» **Your assignment**
Keep the pictures out. Copy every line of the listing exactly.
Information provided START
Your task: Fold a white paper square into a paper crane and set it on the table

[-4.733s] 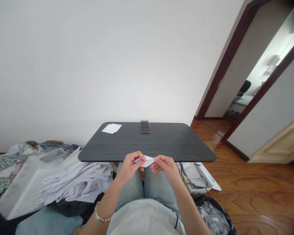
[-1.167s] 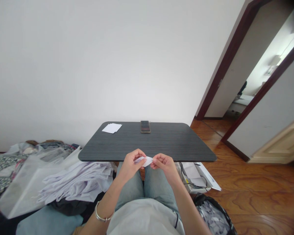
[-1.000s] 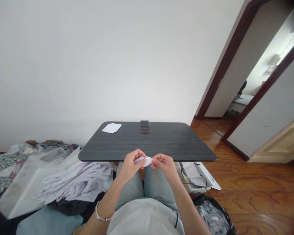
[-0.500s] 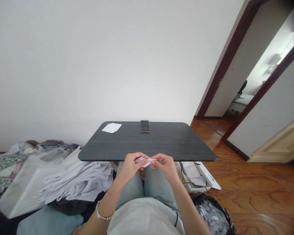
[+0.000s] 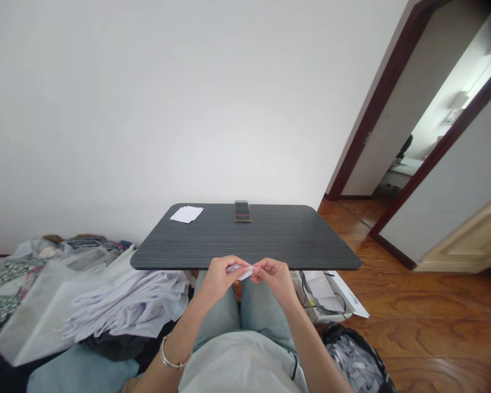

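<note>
One small folded piece of white paper (image 5: 246,274) is held up at the near edge of the dark table (image 5: 270,234), above the jeans (image 5: 225,316): its left part is pinched between the thumb and fingers of the left hand (image 5: 220,277), and its right end is nipped by the thumb and fingertips of the right hand (image 5: 279,277). White sheets (image 5: 186,214) are laid near the far left corner, and a phone (image 5: 243,212) is set by the middle of the far edge.

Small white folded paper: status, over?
Left hand, right hand: both pinching small white folded paper. Dark rectangular device beyond, on black tabletop, apart from hands.
</note>
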Motion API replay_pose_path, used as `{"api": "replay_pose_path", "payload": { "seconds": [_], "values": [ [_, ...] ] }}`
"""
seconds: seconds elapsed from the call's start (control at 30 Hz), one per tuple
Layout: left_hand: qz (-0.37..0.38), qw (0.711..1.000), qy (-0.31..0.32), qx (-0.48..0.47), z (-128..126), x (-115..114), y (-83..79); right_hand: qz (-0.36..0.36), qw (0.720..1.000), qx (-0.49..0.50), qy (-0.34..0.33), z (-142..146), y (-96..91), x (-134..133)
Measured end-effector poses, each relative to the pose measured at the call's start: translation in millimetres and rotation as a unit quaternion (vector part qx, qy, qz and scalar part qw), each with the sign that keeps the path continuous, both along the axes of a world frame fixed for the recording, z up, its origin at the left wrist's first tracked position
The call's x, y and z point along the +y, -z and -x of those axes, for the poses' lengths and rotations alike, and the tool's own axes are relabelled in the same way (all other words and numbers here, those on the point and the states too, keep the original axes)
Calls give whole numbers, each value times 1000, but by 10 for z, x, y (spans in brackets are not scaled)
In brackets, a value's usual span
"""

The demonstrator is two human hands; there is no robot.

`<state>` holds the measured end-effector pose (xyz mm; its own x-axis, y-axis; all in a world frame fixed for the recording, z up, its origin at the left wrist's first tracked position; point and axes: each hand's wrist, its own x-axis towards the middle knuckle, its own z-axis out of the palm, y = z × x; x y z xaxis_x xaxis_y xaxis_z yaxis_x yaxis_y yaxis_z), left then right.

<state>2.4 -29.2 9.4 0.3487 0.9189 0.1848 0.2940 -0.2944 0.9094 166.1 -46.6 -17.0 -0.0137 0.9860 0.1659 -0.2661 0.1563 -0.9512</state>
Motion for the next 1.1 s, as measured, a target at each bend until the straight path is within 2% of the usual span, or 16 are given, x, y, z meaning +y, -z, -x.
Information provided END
» **Output of the task**
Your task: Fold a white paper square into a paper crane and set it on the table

[-4.733s] 
[-1.167s] 
[-1.000s] 
[-0.500s] 
[+0.000s] 

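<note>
One small folded piece of white paper (image 5: 246,274) is held up at the near edge of the dark table (image 5: 270,234), above the jeans (image 5: 225,316): its left part is pinched between the thumb and fingers of the left hand (image 5: 220,277), and its right end is nipped by the thumb and fingertips of the right hand (image 5: 279,277). White sheets (image 5: 186,214) are laid near the far left corner, and a phone (image 5: 243,212) is set by the middle of the far edge.

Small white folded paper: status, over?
Left hand, right hand: both pinching small white folded paper. Dark rectangular device beyond, on black tabletop, apart from hands.
</note>
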Motion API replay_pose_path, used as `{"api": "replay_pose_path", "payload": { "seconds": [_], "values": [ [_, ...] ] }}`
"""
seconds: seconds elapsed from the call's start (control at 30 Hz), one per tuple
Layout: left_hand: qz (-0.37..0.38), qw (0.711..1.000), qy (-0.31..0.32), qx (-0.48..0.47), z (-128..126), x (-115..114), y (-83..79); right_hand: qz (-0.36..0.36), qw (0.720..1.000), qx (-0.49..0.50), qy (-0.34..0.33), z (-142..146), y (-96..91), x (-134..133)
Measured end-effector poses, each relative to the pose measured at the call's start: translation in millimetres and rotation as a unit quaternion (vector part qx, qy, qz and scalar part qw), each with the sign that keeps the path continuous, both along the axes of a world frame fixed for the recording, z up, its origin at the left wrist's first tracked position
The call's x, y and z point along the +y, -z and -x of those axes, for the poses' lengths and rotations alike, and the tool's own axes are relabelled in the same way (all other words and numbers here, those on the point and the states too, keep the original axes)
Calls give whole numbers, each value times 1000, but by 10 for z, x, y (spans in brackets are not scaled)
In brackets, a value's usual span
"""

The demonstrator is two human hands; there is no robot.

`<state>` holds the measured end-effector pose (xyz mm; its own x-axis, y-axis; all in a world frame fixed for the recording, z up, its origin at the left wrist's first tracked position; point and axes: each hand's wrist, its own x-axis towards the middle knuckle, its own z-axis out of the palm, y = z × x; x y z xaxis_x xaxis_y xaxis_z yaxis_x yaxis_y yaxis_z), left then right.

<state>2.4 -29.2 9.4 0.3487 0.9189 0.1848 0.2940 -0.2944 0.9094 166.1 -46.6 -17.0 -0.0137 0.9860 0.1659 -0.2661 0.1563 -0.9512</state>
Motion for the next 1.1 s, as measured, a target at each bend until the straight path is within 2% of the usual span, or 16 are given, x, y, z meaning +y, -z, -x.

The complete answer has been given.